_The problem_
Every line below is to be given again precisely; images are to be left out.

○ ○ ○ ○ ○ ○ ○

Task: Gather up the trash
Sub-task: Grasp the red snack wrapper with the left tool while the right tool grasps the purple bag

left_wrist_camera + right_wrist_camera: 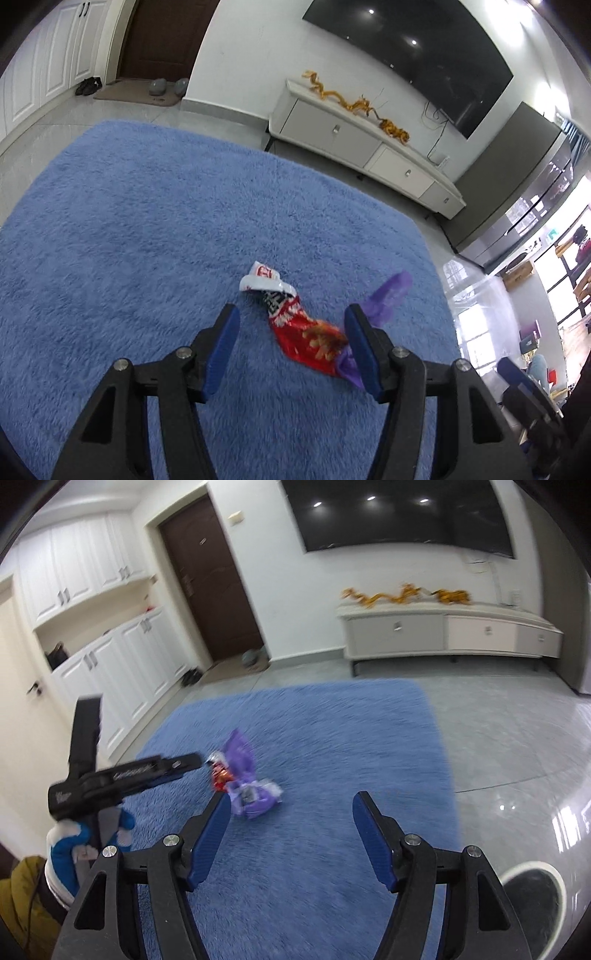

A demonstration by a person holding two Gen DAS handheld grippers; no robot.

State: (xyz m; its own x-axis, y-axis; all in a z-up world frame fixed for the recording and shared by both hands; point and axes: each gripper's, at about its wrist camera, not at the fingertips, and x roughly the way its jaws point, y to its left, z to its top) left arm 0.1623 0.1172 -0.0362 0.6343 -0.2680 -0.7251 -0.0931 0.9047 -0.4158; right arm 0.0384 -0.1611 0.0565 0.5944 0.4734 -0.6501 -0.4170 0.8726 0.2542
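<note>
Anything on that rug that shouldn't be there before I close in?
Yes: a crumpled red snack wrapper and a purple wrapper lie touching each other on the blue rug. Both are litter. The left gripper, open, hovers over the red one.

Red wrapper (pixel 301 328) on rug (pixel 147 229), purple wrapper (pixel 388 291) touching its right side

— What colours on the rug (pixel 147 229)?
— Shaggy blue all over. The red wrapper (pixel 306 336) on it has a white end with red print, a black-and-white patterned band and orange-yellow marks.
— And beside it?
— A purple wrapper (pixel 245 779), with pale patches.
— The tongs?
— Left tongs (pixel 291 317) and right tongs (pixel 290 805): black frames, blue ribbed pads.
— Further back?
— White cabinet (pixel 443 627) carrying golden-orange ornaments (pixel 402 594), dark brown door (pixel 210 579).
</note>
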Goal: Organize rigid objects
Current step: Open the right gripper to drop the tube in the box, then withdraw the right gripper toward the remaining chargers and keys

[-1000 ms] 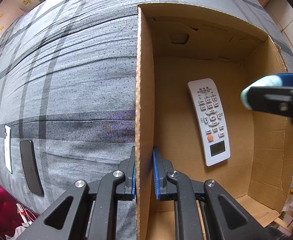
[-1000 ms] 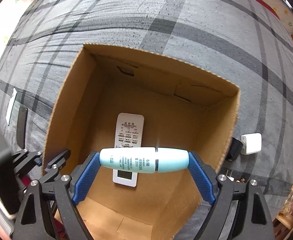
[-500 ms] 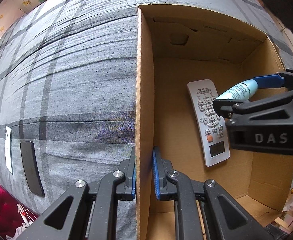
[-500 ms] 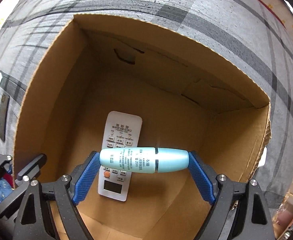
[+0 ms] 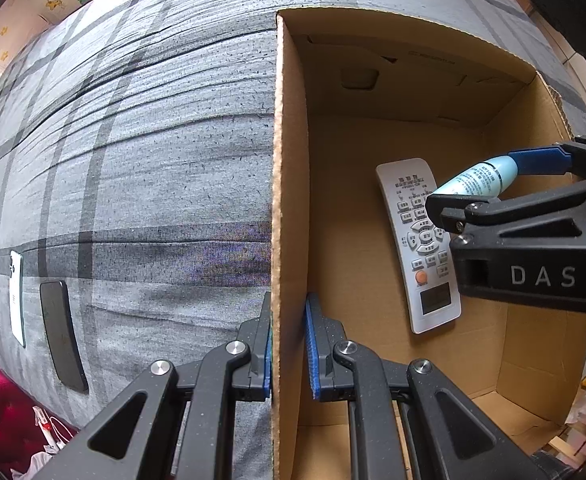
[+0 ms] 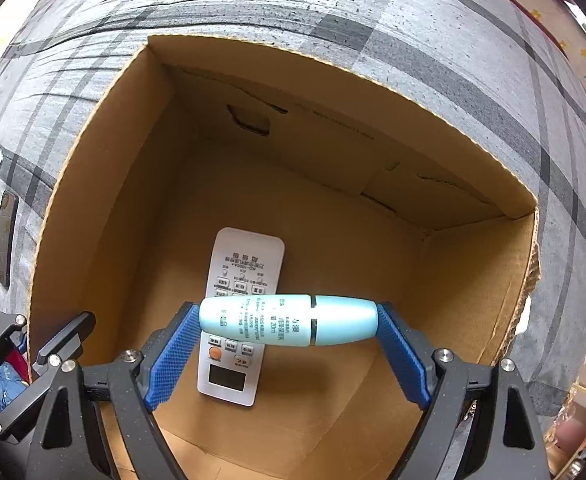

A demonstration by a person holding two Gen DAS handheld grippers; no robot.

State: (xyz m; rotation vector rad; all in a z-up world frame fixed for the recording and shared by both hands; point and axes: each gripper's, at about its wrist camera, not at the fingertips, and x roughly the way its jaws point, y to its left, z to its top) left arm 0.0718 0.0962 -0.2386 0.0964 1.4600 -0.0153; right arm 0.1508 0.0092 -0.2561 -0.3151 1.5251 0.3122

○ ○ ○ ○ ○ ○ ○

_Exercise response_
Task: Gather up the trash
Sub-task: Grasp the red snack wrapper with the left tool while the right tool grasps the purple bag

left_wrist_camera + right_wrist_camera: 

A demonstration by a person holding two Gen DAS handheld grippers; no robot.

State: (xyz m; its own x-axis, y-axis; all in a z-up world frame fixed for the recording and shared by both hands; point and axes: each gripper's, at about its wrist camera, not at the fingertips, and x roughly the way its jaws point, y to its left, z to its top) left arm 0.1623 0.1172 -0.0362 0.6343 -0.2680 -0.7251 -0.0931 0.9047 -0.4158; right arm 0.0384 -0.1611 0.0565 0.5944 0.4734 -0.6501 -0.4170 0.8726 0.2542
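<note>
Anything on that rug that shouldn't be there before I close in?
Yes: a crumpled red snack wrapper and a purple wrapper lie touching each other on the blue rug. Both are litter. The left gripper, open, hovers over the red one.

Red wrapper (pixel 301 328) on rug (pixel 147 229), purple wrapper (pixel 388 291) touching its right side

— What colours on the rug (pixel 147 229)?
— Shaggy blue all over. The red wrapper (pixel 306 336) on it has a white end with red print, a black-and-white patterned band and orange-yellow marks.
— And beside it?
— A purple wrapper (pixel 245 779), with pale patches.
— The tongs?
— Left tongs (pixel 291 317) and right tongs (pixel 290 805): black frames, blue ribbed pads.
— Further back?
— White cabinet (pixel 443 627) carrying golden-orange ornaments (pixel 402 594), dark brown door (pixel 210 579).
</note>
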Goal: Organize rigid objects
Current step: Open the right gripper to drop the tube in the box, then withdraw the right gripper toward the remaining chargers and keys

[-1000 ms] 
[-1000 ms] 
[-500 ms] 
[-500 ms] 
[+0 ms] 
[+0 ms] 

A demonstration by a person holding two Gen DAS handheld grippers; no robot.

State: (xyz m; rotation vector rad; all in a z-up world frame fixed for the recording and shared by both hands; point and axes: each gripper's, at about its wrist camera, not at the fingertips, and x roughly the way its jaws point, y to its left, z to its top) left arm 0.0718 0.0962 -0.2386 0.0964 1.4600 -0.0153; right arm 0.1508 0.0092 -0.2561 -0.3151 1.5251 0.3122

That is the complete answer.